How To Create Compact Home Gym In a Small Apartment


I know from experience that building a home gym in an apartment is not as easy as in a garage or basement. So what kind of home gym can you build in a small apartment that works well? Let’s find out.

An apartment home gym will have to make some compromises in equipment choices because space is often quite limited. Also, because moving heavy weights can create noise and vibrations that are unwanted in an apartment, weight has to be limited and good flooring has to be used.

Here’s how you can build the best home gym in an apartment.


Which space is available?

A good home gym is one that helps you reach your goals, fits in the space you have and where all the equipment works together. To build a good home gym, the first thing you have to look at is the space you’ve got available.

Apartments don’t have basements, garages or attics. That means the type of space people tend to use for a typical home gym aren’t an option.

That means there are only a few types of rooms you could build your home gym in. In the average apartment that means you have (part of) a bedroom or the living room left over for workout equipment. That means your setup will probably look a little bit different than if you’d build it in a garage or basement.

In this post, I’ll focus especially on what you can do when you have very little space available. Because we’re working with a limited amount of space, you’ll probably not be able to get all the equipment in there you really want. However, even in a small space, you can build something that helps you get in shape.

What’s the absolute minimum amount of space you need? For bodyweight and kettlebell/resistance exercises, you want a rectangular space that’s a little longer than you when laying down. It should be wide enough where your hands don’t touch anything when reaching to the sides. For most people that will be a space of about 6’ by 6’ or 7’x 7’ if you’re taller.

For a home gym with compact equipment 7’x6’ is the minimum size you’ll need and that will be quite tight and the equipment has to be optimal to be able to create a complete home gym.

More equipment isn’t necessarily always better but with severe space limitations, extra space probably affords you a little room to get some equipment in there that dramatically improves your exercise options. It just makes your workouts less repetitive and thus (for people like me) less likely that you’ll get bored.

If you have a space for your apartment gym in mind, measure it quickly and see if you’ve got enough space.

Don’t have enough space? A storage unit could be and option. Check out the top 10 considerations for building a gym in a storage unit.


What do you need to get in shape?

Getting in shape means something different for everyone. For some people it means lean and muscular, for others as strong as possible and for others it means great cardiovascular health.

While your fitness goals might be different from the next person, there is quite a bit overlap in the equipment you use. Many of the differences will come from the workout program you follow.

In a nutshell, here is how you work on reaching the most common fitness goals;

  • Muscle building: Resistance training: Free weights, cable machines, resistance bands, bodyweight exercises.
  • Losing weight: Burn calories & build some muscle: Cardio machines and things named above.
  • Cardiovascular health: Raised heart rate for extended period of time: Cardio machines

The ways to get in shape don’t change when you live in an apartment. However, because of certain restrictions, the specific tools you use might be different. Let’s look at what some good apartment gym setups can be for different goals.
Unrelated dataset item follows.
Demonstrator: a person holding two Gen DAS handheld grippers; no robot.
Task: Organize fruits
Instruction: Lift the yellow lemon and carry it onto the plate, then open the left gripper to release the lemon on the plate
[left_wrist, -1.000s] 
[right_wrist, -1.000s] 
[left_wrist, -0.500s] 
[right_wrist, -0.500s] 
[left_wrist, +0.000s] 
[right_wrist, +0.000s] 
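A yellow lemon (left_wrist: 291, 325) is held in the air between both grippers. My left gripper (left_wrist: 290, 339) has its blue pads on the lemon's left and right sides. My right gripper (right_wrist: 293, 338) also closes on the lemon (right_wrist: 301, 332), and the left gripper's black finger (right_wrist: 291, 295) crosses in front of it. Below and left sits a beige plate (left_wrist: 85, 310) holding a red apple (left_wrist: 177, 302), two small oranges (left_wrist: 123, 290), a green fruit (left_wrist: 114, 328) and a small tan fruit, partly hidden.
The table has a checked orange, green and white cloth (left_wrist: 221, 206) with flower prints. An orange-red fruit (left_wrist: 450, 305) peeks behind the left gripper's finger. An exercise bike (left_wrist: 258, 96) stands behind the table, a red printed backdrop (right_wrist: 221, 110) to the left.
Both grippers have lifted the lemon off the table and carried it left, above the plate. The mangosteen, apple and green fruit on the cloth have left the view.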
Example home gym setup for apartment

Here are three different setups for different types of workout. These are setups that will work in small apartments.
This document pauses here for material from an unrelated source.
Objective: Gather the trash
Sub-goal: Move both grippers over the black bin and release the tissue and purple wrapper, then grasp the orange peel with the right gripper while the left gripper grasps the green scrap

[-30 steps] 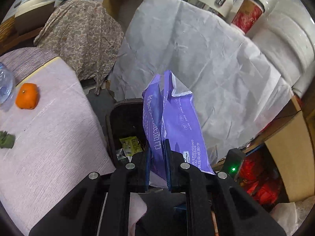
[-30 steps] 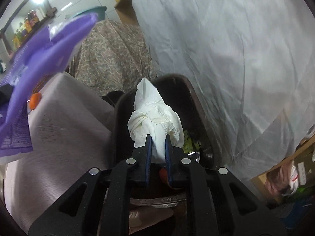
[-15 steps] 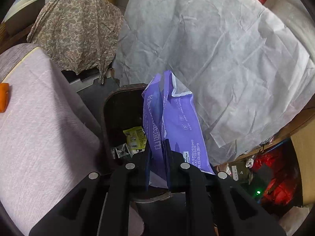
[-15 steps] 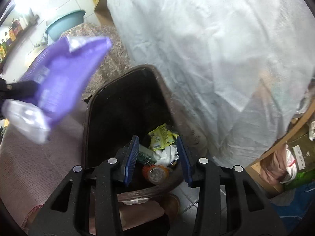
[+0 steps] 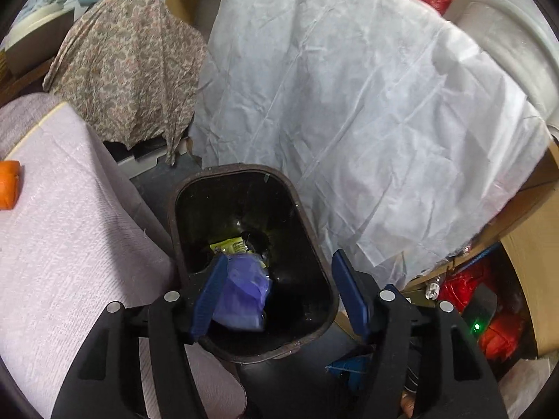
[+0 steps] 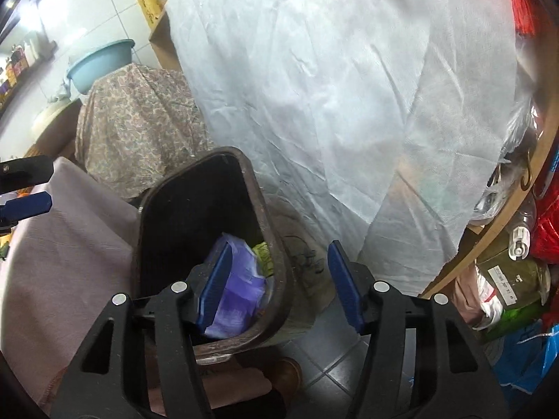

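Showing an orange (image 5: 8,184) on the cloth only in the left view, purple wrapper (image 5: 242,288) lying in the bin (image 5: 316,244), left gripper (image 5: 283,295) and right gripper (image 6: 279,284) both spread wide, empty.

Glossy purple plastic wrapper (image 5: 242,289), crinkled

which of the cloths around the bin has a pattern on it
The floral cloth, draped behind the bin. The white sheet and pink tablecloth are plain.

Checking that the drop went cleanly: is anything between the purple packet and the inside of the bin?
Nothing visible. The purple packet already lies inside the dark bin, on other trash. Both the left gripper and right gripper hover with jaws open and empty.
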Tool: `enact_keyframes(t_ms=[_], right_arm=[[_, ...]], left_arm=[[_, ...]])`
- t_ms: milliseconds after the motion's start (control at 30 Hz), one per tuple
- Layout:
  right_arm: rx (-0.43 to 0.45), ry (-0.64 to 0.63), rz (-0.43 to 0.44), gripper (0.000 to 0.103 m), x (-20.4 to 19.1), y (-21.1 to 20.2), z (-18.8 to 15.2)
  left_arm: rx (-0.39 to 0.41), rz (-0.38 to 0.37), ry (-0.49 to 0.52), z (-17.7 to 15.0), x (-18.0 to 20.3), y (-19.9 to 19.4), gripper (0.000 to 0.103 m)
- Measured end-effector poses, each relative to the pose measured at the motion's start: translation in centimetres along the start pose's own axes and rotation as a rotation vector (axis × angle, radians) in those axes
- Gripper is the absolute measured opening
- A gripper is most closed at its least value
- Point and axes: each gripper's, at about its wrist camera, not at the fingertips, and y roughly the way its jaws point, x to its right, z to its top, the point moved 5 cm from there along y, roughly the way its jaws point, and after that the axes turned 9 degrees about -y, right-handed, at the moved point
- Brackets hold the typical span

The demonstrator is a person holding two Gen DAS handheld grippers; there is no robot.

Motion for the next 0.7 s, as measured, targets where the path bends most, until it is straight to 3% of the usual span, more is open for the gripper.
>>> enact_keyframes(t_ms=[400,700], right_arm=[[0.056,-0.059,0.085,0.061,-4.2,-3.3,2.1],[0.067,-0.162,0.243,0.061,-11.5,-5.9,3.5]], left_arm=[[0.075,-0.046,0.054,-1.5,-1.4,-6.3,0.075],[0.134,0.024,0.033,-2.0,-7.1,-11.4,0.078]])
All of the setups are pretty compact although there are small differences in size. Some pieces of equipment just fit in a smaller space than others.


Apartment gym example #1: Compact free weightlifting

This apartment gym setup is for the people that want to focus on building muscle and/or strength. For that purpose, free weights are just the best. If you currently are used to working out on machines to train your muscles, in a compact space that’s just not possible.
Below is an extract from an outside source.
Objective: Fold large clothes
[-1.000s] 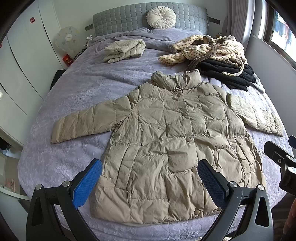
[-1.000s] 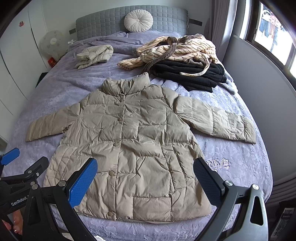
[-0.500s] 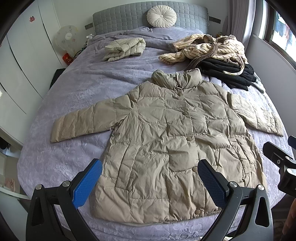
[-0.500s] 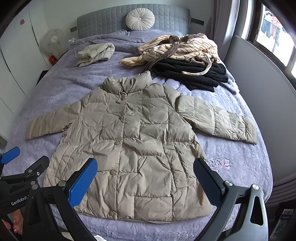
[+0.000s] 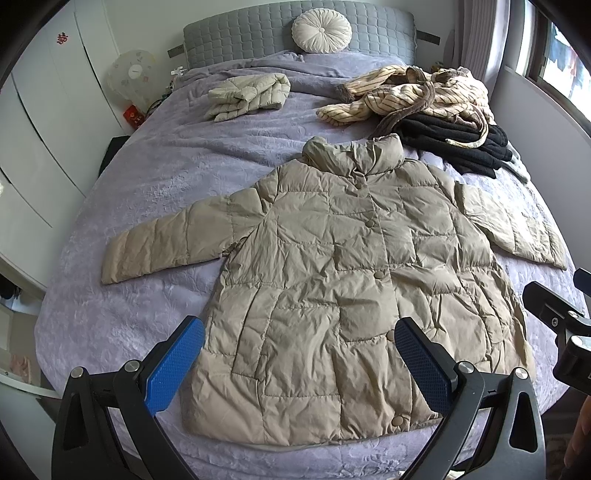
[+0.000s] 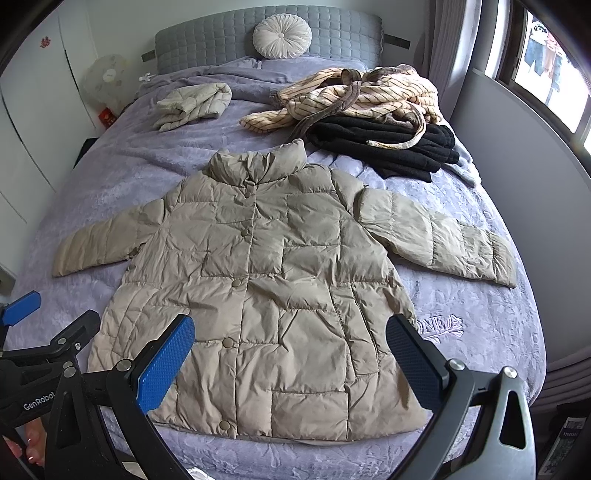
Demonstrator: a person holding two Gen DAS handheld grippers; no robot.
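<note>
A beige quilted puffer coat lay buttoned and face-up across the centre of the frame on the lavender bed, sleeves spread out; the left claw hung spread wide over its hem, pinching nothing; the right claw was likewise spread and empty; a folded cream jacket sat upper left, a striped robe over black clothes upper right.

A home bedroom. A bed with a lavender cover fills the frame, its grey quilted headboard and round white cushion at the top. White wardrobe doors line the left edge, and a window sits at upper right.
</note>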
The space used for this example is 7’ x 6’. This isn’t very large and does requires some compromises but you can get a complete free weights setup in here.

Free weights are incredibly multifunctional and with a few supporting pieces of equipment, you can train your whole body with just a barbell and weight plates or dumbbells.

Here’s what that can look like;

  • Short barbell
  • Squat stands
  • Weight plates
  • Bench
  • Optional: Adjustable dumbbells
  • Optional: Small cardio machine

You can see the adjustable dumbbells in the pictures above. If you want to add a cardio machine, you’ll need a bit more space.

The bench will have to be folded or put outside the gym for some exercises.

I usually recommend a full power cage for home gyms since it’s just a lot safer when lifting alone. However, in this case there are two reasons why I recommend squat stands;

  • Squat stands take up a lot less space than a power cage
  • Squat stands allow you to use a shorter barbell

Squat stands are just two stands with a little ledge to put your barbell on. They take up a lot less space than a power cage. Since the two sides are often separate from each other or at least adjustable, you can change the space between them to fit a shorter barbell than fits on a normal power cage. Those two things combined mean that a lot less width is necessary. This means you can use a 6’ barbell without problems.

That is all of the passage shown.